## WORK ITEM
Output exactly the lines from the one with "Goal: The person" through the last line of the data below, both included, and nothing more.

## MATERIAL PROVIDED
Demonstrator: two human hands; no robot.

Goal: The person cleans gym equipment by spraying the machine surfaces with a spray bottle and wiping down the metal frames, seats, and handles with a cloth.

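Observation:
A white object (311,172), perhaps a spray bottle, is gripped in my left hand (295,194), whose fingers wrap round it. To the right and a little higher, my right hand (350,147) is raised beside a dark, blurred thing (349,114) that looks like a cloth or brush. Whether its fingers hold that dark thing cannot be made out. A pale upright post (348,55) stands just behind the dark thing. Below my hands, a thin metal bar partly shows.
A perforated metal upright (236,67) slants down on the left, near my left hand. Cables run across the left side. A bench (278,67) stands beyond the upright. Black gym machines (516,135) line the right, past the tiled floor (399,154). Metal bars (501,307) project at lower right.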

## ANSWER FOR THE TASK
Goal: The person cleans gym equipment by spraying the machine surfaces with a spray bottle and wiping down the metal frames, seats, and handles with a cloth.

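Observation:
A white object (311,172), perhaps a spray bottle, is gripped in my left hand (295,194), whose fingers wrap round it. To the right and a little higher, my right hand (350,147) is raised beside a dark, blurred thing (349,114) that looks like a cloth or brush. Whether its fingers hold that dark thing cannot be made out. A pale upright post (348,55) stands just behind the dark thing. Below my hands, a thin metal bar partly shows.
A perforated metal upright (236,67) slants down on the left, near my left hand. Cables run across the left side. A bench (278,67) stands beyond the upright. Black gym machines (516,135) line the right, past the tiled floor (399,154). Metal bars (501,307) project at lower right.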

This output is complete.